__About this exercise__.
In the entries that follow, the first line to write out is the one containing "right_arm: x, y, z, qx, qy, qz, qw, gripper", and the last is the one containing "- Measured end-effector". Reproduce that stretch exactly, with nothing before or after it.

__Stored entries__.
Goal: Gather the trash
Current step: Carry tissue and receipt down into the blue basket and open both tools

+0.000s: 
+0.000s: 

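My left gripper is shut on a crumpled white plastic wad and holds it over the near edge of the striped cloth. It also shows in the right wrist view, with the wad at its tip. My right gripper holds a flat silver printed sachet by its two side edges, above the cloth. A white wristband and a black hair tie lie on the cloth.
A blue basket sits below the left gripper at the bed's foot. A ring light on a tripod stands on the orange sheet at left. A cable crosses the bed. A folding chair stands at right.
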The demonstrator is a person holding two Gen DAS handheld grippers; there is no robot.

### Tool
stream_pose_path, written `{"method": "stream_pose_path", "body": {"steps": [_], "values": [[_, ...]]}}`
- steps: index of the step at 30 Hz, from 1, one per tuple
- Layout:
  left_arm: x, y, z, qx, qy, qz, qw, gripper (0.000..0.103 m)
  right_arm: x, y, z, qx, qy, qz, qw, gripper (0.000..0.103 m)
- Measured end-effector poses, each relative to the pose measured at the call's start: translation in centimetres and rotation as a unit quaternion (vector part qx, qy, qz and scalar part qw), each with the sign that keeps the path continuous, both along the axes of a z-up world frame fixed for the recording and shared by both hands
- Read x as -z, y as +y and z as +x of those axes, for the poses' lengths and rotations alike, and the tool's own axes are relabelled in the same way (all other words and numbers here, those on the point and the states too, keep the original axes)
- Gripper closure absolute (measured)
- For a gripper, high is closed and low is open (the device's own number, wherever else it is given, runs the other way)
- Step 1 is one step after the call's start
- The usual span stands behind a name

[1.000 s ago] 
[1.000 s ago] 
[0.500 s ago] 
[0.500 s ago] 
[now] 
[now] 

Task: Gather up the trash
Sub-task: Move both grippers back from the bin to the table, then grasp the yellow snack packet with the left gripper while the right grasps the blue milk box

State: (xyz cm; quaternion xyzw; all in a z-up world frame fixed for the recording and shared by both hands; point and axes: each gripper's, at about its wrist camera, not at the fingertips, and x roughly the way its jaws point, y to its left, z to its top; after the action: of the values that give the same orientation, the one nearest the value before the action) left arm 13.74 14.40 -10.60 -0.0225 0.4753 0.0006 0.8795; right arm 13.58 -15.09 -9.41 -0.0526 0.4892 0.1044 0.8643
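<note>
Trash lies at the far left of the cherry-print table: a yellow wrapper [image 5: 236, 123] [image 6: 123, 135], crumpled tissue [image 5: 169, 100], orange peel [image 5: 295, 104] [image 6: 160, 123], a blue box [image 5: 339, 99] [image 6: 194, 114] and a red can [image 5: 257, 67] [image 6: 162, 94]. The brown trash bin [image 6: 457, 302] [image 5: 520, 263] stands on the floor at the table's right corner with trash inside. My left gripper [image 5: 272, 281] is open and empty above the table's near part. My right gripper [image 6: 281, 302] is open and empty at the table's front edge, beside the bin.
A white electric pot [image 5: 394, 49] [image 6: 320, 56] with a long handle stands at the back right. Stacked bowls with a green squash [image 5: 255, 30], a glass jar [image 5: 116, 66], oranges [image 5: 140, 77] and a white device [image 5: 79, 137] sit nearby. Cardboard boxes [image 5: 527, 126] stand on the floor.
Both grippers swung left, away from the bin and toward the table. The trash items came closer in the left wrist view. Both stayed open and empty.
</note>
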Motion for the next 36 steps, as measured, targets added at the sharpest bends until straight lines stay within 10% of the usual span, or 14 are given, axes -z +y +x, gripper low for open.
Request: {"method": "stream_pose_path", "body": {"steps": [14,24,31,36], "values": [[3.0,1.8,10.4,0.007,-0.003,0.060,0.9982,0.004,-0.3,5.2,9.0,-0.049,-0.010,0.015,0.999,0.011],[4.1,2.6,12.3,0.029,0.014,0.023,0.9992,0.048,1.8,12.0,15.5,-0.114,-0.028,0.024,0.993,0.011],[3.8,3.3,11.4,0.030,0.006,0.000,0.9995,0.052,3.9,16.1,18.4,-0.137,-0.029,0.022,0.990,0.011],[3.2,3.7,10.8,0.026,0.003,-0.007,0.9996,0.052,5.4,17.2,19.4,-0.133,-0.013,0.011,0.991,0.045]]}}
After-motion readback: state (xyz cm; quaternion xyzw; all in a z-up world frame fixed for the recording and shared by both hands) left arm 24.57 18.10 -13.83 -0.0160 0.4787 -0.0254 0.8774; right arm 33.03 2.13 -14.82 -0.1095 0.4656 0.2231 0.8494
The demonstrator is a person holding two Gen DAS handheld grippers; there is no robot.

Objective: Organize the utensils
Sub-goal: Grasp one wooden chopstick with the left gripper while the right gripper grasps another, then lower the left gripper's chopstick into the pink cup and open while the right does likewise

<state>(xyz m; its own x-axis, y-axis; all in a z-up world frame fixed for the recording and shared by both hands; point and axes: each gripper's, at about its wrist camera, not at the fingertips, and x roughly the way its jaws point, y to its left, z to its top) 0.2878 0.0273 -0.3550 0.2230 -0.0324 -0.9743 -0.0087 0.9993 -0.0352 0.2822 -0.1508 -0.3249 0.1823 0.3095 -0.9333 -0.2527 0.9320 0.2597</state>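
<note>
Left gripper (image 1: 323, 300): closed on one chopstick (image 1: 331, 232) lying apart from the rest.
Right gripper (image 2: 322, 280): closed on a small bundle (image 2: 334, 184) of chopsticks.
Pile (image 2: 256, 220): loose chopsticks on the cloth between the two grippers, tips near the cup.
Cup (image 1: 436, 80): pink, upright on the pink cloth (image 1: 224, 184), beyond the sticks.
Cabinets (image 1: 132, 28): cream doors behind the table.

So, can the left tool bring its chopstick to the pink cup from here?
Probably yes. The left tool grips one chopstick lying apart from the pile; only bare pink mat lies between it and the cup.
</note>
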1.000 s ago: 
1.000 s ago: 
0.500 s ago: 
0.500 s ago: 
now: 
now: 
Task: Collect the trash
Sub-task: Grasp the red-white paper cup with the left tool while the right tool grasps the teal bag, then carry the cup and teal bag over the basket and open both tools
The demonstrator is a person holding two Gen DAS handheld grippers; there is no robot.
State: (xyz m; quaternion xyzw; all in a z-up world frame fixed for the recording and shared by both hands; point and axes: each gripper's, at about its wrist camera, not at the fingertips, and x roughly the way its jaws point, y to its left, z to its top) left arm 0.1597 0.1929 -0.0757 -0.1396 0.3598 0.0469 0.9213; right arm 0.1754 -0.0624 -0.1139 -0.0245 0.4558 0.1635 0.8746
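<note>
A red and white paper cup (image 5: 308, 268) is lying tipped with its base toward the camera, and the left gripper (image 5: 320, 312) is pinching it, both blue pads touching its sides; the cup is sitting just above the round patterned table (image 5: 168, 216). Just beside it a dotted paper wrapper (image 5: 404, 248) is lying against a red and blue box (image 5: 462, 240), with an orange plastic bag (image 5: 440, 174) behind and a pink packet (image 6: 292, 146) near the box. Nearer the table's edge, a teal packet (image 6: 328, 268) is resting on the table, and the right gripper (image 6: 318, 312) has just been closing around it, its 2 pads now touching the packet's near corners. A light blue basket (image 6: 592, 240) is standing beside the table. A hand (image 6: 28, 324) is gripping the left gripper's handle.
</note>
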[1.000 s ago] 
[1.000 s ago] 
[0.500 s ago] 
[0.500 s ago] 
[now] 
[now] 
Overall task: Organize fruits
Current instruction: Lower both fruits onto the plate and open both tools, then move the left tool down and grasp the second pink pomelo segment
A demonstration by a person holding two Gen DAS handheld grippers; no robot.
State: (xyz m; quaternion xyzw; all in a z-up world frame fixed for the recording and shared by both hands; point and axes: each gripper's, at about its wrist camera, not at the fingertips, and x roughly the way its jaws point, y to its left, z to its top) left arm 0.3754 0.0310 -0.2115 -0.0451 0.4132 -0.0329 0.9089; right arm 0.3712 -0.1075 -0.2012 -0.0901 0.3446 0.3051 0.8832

__Final answer__.
  right_arm: x, y, z, qx, qy, qz, qw, gripper (0.000..0.103 m)
- Measured end-effector poses, each relative to the pose measured at the call's start: translation in centimetres and rotation as a unit quaternion (vector part qx, qy, qz and scalar part qw), each with the sign that keeps the path continuous, both along the axes of a z-up world frame fixed for the recording and shared by both hands

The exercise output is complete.